So the only way in which it could have helped would have been if it were public — if it showed there were internal doubts about administration policy. And in that case, I find it very hard to imagine that an administration that slapped down General Shinseki wouldn’t have shut down this persnickety nerd’s toy at the earliest sign of trouble.

And this seems like a problem in general. Aggregative mechanisms present the consensus view of a given community. And given that it is the consensus, I can’t imagine circumstances when the executive branch wouldn’t be hearing it — unless they were actively suppressing it. In which case, they’d suppress the market too.

In sum, it seems to me that the market you suggest as an example would never have been set up; that if it had been set up, it wouldn’t have given a different answer; and that if it had given a different answer, it couldn’t have overcome the bureaucracy — which was the whole justification for trying it. It seems more like a refutation of the idea than an argument for it.
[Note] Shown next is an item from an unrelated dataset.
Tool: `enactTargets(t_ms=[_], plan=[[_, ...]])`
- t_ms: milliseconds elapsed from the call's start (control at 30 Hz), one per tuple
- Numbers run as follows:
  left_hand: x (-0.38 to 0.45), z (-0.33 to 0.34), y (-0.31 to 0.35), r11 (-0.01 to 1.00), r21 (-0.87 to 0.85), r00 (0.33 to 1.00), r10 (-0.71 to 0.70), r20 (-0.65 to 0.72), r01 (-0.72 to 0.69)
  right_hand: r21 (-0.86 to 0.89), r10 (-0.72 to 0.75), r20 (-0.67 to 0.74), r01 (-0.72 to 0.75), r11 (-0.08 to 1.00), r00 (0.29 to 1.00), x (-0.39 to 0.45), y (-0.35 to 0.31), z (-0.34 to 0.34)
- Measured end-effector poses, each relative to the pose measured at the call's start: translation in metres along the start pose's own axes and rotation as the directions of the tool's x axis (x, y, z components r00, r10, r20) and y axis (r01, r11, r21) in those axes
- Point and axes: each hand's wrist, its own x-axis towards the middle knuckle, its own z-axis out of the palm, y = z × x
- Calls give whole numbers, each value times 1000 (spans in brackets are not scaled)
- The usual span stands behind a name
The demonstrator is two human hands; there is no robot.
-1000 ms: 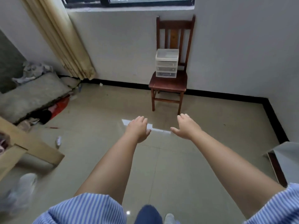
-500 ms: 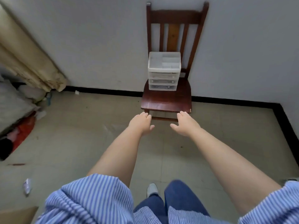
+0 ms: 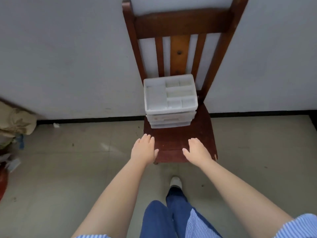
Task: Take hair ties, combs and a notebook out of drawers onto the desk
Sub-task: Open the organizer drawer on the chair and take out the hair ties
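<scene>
1. The wooden chair (image 3: 180, 143) stands against the far wall, dark red-brown, with a slatted back and one lighter orange middle slat.
2. The white plastic drawer unit (image 3: 169, 102) sits on the far part of the chair seat, against the backrest. Its top is an open tray split into several compartments; stacked drawer fronts show below, all pushed in. You can't make out the contents, and no writing or brand can be read on it.
3. Your left hand (image 3: 144, 152) hovers over the near left corner of the seat, fingers spread, grasping nothing.
4. Your right hand (image 3: 197, 152) hovers over the near right of the seat, likewise released and empty.
</scene>
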Motion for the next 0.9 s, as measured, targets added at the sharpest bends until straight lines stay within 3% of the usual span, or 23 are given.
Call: enactTargets(t_ms=[100, 167, 233, 300, 333, 367, 433, 533, 633, 767, 900], plan=[[45, -8, -16, 999, -32, 998, -2, -65, 0, 235, 65, 0, -64, 970, 998, 52, -15, 6], [74, -10, -28, 998, -62, 992, -7, -128, -1, 586, 224, 30, -199, 786, 974, 88, -29, 10], [98, -10, -38, 997, -75, 984, -16, -179, 2, 887, 343, 172, -296, 355, 924, 121, -42, 14], [114, -6, -47, 997, -81, 982, -7, -188, -9, 952, 325, 305, -280, -123, 895, 145, -53, 19], [120, -4, -51, 997, -75, 983, 11, -182, -25, 920, 318, 340, -242, -308, 885, 155, -57, 21], [125, -1, -54, 996, -73, 984, 31, -176, -45, 874, 325, 362, -198, -443, 874, 163, -59, 24], [129, 3, -61, 992, -93, 980, 62, -187, -81, 787, 315, 372, -117, -605, 873, 172, -60, 26], [130, 6, -69, 987, -96, 973, 108, -204, -130, 770, 325, 357, -79, -633, 876, 167, -53, 34], [130, 8, -72, 985, -79, 973, 135, -186, -152, 818, 400, 415, -143, -557, 817, 143, -43, 52], [123, 7, -65, 987, -86, 981, 122, -149, -136, 782, 401, 481, -175, -598, 780, 112, -32, 73], [106, 20, -51, 942, 8, 928, 331, -169, -334, 802, 367, 470, -215, -557, 802, 98, -28, 75]])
But perhaps you have another example?

33

john s 01.22.04 at 7:01 pm

In fact, on my point on asymmetric information, I become even more confused when I read James’ post again.
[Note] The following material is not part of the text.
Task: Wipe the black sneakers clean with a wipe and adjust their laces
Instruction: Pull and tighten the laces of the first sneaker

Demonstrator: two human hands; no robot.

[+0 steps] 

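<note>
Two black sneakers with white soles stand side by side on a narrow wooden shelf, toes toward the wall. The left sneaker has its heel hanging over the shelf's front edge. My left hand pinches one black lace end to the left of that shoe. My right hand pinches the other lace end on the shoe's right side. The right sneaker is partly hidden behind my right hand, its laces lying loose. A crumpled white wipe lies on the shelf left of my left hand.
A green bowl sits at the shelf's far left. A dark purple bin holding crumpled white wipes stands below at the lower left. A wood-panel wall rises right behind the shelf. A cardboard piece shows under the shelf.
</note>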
The whole point of markets like IEM he writes is “Ideally, they provide an incentive for people with private information to reveal it as well” but then adds in his very next paragraph “I don’t think asymmetric information is a condition for markets working well”.

Probably my problem is down to jargon. When I hear “asymmetric information” I also hear “private information”. Am I wrong to make that link?

34

Sebastian Holsclaw 01.22.04 at 7:27 pm

Lots of useful comments above, so I’ll just comment on this:

“If it isn’t (speaking of the Iowa Caucus importance), there shouldn’t have been anything like this sharp movement on the 19th. If it is important, then trading in these contracts ought to have reflected relative chances of winning in Iowa.”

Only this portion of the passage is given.